> [RECORDS FOR PROCESSING]
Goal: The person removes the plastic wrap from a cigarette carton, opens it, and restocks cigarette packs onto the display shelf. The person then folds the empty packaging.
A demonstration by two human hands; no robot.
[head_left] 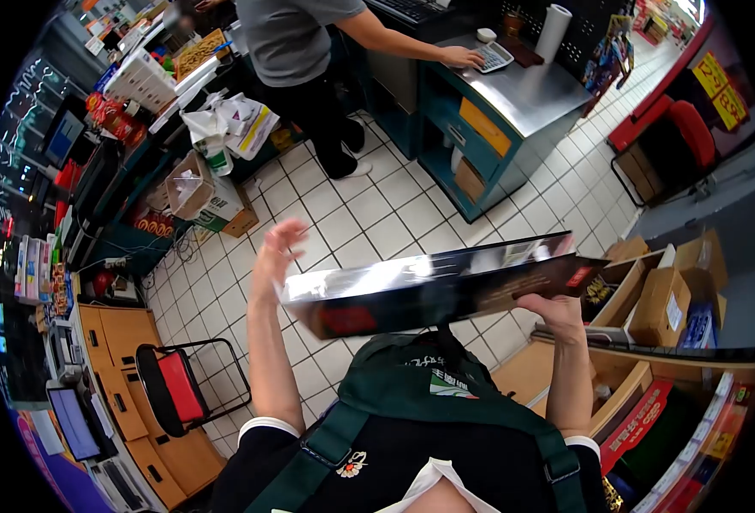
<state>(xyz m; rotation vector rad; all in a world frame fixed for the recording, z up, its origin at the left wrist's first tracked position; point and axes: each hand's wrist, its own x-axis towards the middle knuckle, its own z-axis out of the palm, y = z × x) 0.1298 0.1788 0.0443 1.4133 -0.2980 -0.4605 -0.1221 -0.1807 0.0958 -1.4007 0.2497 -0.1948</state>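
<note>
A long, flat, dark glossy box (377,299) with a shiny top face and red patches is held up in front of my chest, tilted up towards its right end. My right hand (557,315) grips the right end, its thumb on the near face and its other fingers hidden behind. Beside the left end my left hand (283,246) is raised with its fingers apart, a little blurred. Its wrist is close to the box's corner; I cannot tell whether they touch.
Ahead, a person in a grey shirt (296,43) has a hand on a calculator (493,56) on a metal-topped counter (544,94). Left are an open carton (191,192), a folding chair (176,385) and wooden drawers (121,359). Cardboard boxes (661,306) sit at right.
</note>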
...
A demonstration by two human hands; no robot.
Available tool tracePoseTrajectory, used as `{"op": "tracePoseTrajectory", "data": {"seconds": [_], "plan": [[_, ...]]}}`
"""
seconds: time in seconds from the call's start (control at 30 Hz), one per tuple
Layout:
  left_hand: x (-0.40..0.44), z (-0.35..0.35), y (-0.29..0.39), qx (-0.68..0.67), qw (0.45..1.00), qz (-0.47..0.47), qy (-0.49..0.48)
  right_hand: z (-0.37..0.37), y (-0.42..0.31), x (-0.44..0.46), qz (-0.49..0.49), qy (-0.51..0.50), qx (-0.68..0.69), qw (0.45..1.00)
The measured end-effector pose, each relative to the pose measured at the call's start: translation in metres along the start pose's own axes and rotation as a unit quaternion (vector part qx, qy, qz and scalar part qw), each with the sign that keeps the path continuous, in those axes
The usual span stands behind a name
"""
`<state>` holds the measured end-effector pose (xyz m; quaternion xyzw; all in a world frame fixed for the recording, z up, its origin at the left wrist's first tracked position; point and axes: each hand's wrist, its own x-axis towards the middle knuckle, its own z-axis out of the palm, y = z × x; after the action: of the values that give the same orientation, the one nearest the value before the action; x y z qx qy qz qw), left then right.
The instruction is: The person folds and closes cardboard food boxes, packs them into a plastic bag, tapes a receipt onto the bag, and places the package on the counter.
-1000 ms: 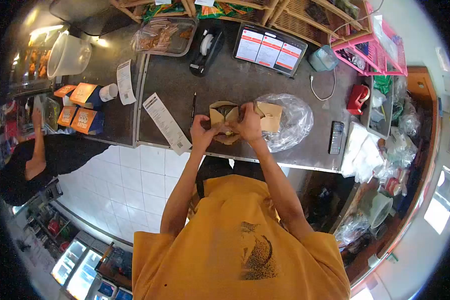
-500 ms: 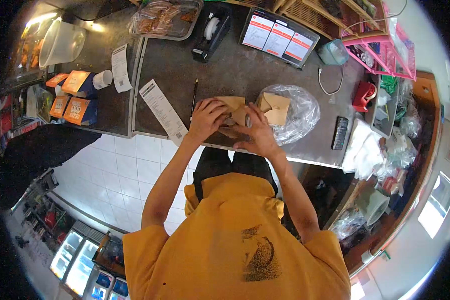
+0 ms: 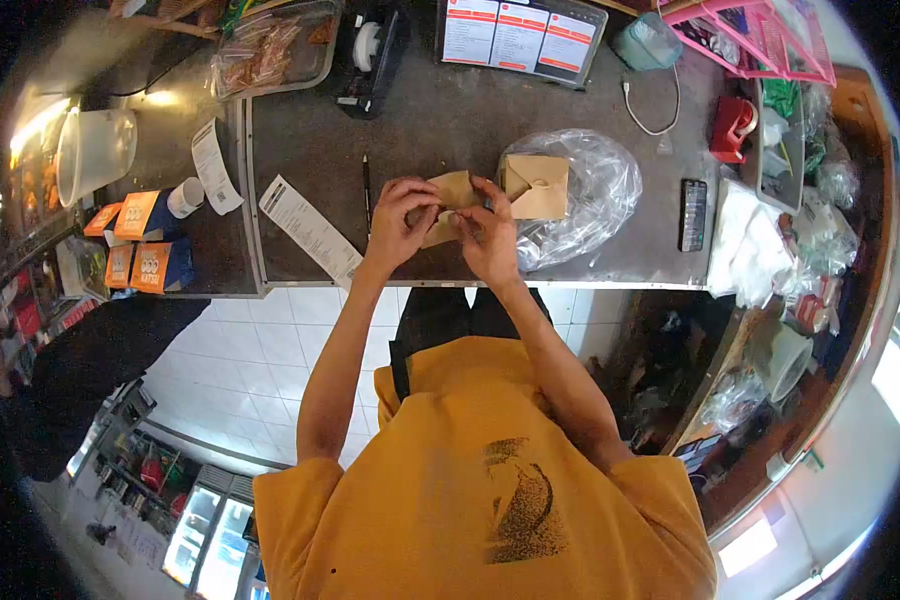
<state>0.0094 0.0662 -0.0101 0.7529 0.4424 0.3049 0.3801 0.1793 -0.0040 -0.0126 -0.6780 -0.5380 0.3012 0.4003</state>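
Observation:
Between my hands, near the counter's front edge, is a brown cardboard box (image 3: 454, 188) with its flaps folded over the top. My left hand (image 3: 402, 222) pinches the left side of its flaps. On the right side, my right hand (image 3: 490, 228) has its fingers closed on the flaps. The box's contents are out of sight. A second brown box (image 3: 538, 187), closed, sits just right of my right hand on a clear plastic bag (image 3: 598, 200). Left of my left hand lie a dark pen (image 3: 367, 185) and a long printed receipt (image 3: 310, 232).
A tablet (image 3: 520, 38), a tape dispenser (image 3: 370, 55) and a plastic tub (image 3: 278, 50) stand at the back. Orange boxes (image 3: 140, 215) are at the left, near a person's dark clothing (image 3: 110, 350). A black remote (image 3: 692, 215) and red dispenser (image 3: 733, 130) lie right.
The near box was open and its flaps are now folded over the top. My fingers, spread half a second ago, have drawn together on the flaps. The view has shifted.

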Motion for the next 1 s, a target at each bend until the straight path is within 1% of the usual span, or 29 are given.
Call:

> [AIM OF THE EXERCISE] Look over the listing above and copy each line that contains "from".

> [ANSWER FOR THIS EXERCISE]
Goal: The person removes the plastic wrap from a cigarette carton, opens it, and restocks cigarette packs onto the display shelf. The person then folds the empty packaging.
seconds: time in seconds from the call's start (control at 30 Hz), one per tuple

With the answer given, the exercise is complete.